With this information in hand, you can estimate your own cardiovascular risk profile and monitor changes in your risk status as you adjust your omega-3 intake along with other lifestyle changes.

Risk of Sudden Cardiac Death

Dr. Holub’s breakthrough technology began with the simple insight that measurements of omega-3s in the blood correlate with cardiovascular risk in a number of striking ways. He knew from the scientific literature that it is the relative contribution of each fatty acid (as a percent of total fats) that is vital in cardiovascular disease risk calculation, as opposed to the absolute concentration of any one fatty acid.26-28 Holub realized he could use this information to construct customized risk profiles that would be specific to each individual—without the need for time-consuming and expensive blood draws and lab analysis.

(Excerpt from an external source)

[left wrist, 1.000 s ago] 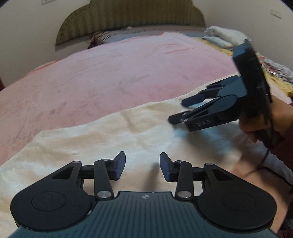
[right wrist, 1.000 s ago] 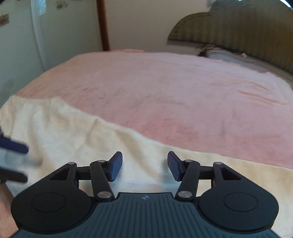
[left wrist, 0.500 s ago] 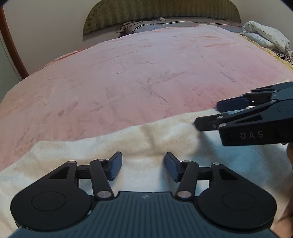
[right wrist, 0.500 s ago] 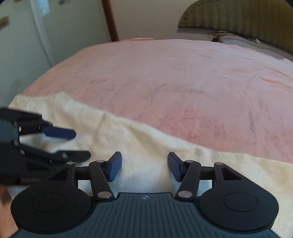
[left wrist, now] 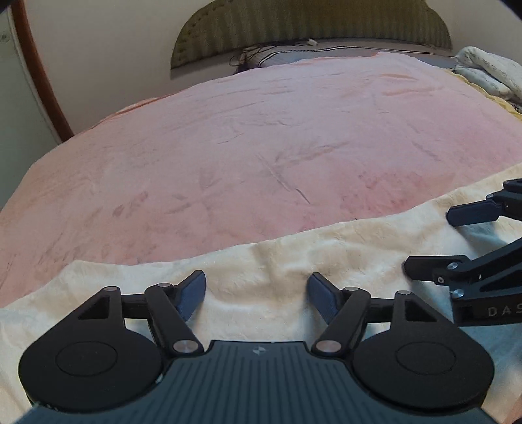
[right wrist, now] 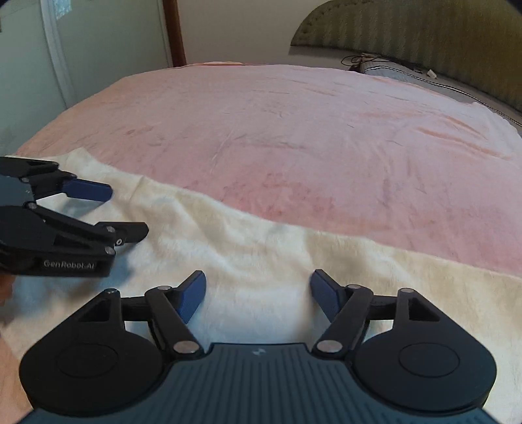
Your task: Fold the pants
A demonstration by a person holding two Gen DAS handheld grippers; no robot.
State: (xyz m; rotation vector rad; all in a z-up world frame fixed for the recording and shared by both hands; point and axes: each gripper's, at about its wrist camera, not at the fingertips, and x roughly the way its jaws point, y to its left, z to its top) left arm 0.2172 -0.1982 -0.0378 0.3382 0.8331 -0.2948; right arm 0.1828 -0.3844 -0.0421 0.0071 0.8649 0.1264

For example, Holub knew that the risk of coronary heart disease was 34% lower in men who had DHA percentages significantly greater than the population mean, and 31% lower for those whose total omega-3 percentages were significantly greater than the mean.18,29,30 Older adults whose total EPA plus DHA percentages were significantly higher than the population mean had a 70% reduction in risk of fatal heart attacks.31 Studies in the scientific literature had validated the idea that measurement of serum fatty acid composition could be used in assessing both intake of omega-3s and overall cardiac risk.27,32-34

In late 2009, Dr. Holub and colleagues published their own study, demonstrating that they could accurately assess cardiovascular disease risk based on the ratios of various omega-6 and omega-3 fatty acids in a very large sample of subjects.18 The strong correlation between these ratios and cardiovascular risk provided them with another valuable tool for assessing an individual’s cardiovascular status.

Dr. Holub and his colleagues realized that their own work as well as that of other researchers now provided sufficient information to develop a comprehensive cardiovascular risk assessment tool.

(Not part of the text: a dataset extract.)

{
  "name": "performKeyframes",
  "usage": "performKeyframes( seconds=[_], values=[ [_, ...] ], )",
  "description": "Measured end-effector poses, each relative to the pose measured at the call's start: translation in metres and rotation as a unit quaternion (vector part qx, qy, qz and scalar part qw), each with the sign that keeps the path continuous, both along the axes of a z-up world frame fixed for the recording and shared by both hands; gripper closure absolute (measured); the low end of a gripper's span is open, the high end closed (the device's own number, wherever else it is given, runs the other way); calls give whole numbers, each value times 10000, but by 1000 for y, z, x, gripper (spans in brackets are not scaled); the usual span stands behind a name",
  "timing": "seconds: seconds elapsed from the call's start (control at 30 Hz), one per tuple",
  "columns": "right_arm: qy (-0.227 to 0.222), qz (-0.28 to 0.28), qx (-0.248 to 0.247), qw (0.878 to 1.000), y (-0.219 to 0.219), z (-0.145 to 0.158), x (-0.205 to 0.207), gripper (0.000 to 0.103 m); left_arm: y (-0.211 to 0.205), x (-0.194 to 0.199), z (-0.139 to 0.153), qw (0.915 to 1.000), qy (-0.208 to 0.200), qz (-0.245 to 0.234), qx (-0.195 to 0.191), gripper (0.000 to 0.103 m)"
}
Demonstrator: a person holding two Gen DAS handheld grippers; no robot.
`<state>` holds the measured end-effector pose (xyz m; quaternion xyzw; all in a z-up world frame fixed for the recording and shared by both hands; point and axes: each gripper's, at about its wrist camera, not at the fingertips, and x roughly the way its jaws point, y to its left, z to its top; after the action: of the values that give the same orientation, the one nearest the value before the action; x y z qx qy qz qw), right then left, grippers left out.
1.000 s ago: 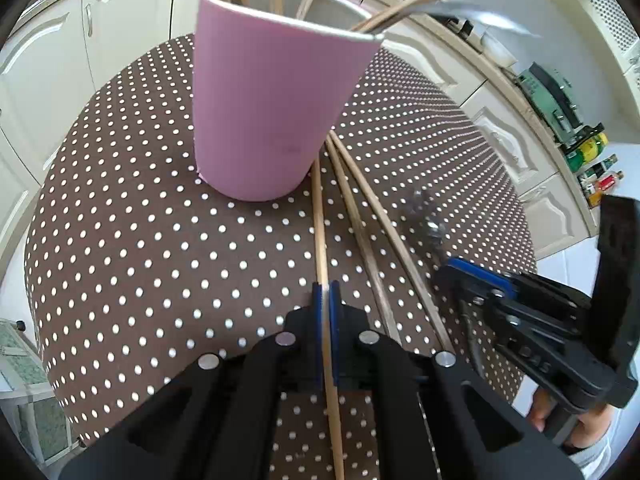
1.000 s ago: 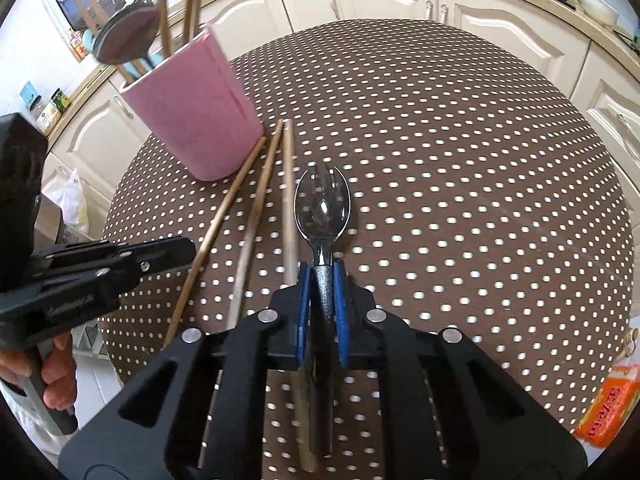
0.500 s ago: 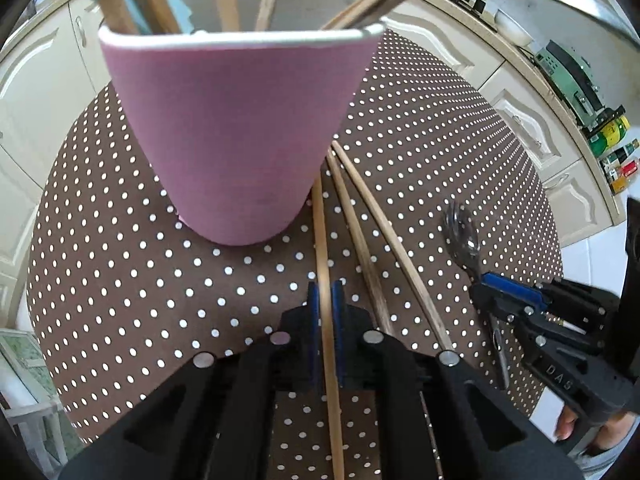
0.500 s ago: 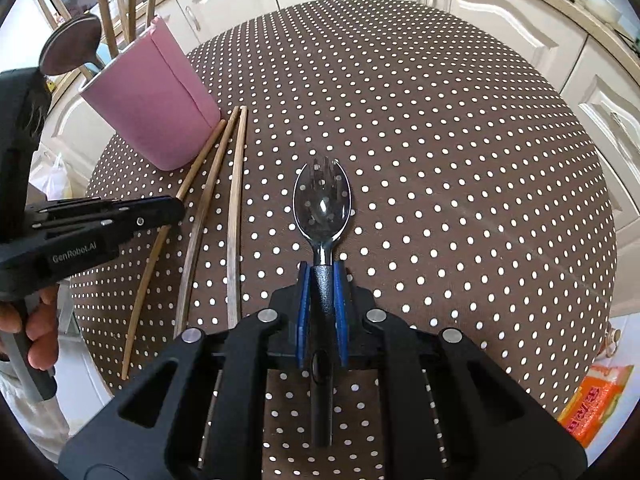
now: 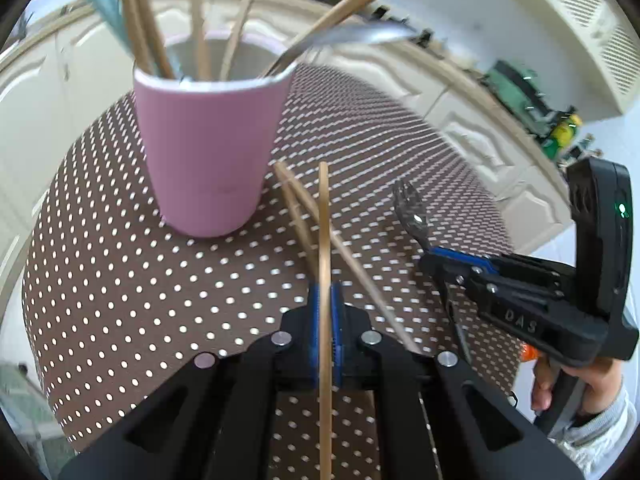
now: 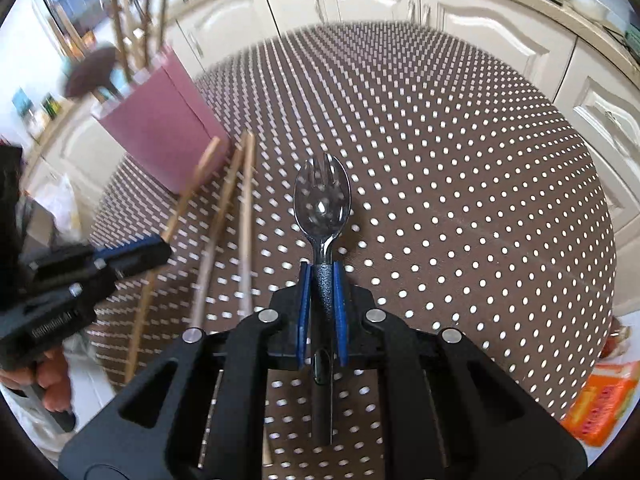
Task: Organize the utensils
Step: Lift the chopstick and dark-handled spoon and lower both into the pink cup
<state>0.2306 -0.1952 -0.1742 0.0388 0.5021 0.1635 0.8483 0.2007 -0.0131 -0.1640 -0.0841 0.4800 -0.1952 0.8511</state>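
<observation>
A pink cup (image 5: pixel 208 152) stands on the dotted table and holds several chopsticks and a metal spoon. My left gripper (image 5: pixel 325 292) is shut on a wooden chopstick (image 5: pixel 324 224), lifted off the table and pointing past the cup's right side. Two more chopsticks (image 5: pixel 344 248) lie on the table beneath it. My right gripper (image 6: pixel 322 276) is shut on the black handle of a metal spork (image 6: pixel 322 200), held above the table to the right of the cup (image 6: pixel 160 148). The right gripper also shows in the left wrist view (image 5: pixel 436 258).
The round table (image 6: pixel 480 168) has a brown cloth with white dots. White kitchen cabinets (image 6: pixel 400 12) run behind it. An orange packet (image 6: pixel 600 404) lies on the floor at the lower right.
My left gripper has lifted its chopstick off the table and drawn back from the cup. My right gripper has raised the spork and moved nearer the cup.
</observation>
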Motion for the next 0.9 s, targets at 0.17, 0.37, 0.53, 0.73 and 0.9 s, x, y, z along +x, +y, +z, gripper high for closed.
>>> performKeyframes(
  seconds=[0.17,0.37,0.53,0.73,0.9],
  values=[
    [-777,-224,613,9948,-12,30,-28,91,2,-25,25,9973,-625,-196,-325,98],
    [-1510,-222,1341,9791,-17,57,-60,91,12,-65,55,9842,-1658,-360,-507,98],
    [-1995,-27,1859,9621,-18,80,-77,91,13,-91,79,9622,-2561,-583,-726,98],
    [-2632,221,2097,9414,4,111,-92,91,38,-92,103,9358,-3405,-7,-911,98],
    [-3069,417,2212,9247,24,133,-86,91,56,-78,122,9143,-3883,735,-885,98]
  ],
)
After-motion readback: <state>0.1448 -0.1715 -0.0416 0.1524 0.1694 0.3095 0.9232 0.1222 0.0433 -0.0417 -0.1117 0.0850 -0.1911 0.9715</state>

The following test parameters are included in the Omega Score™ blood test.

Risk of Sudden Cardiac Death

Your risk of sudden cardiac death can be estimated from the Omega-3 Whole Blood Score, which measures omega-3 fatty acid content as a percentage of your total whole-blood fatty acid composition. This marker is based in part on the groundbreaking work of a team of Harvard researchers. They found that people with total omega-3 levels above 6.1% in their blood had a compelling 90% reduction in risk of sudden cardiac death compared with those whose omega-3s were 4.3% or less of their total fatty acids.35 People with omega-3 levels between 4.3 and 5.2% attained some benefit, with a 48% reduction in risk, while those whose scores were between 5.2 and 6.1% had an 81% risk reduction.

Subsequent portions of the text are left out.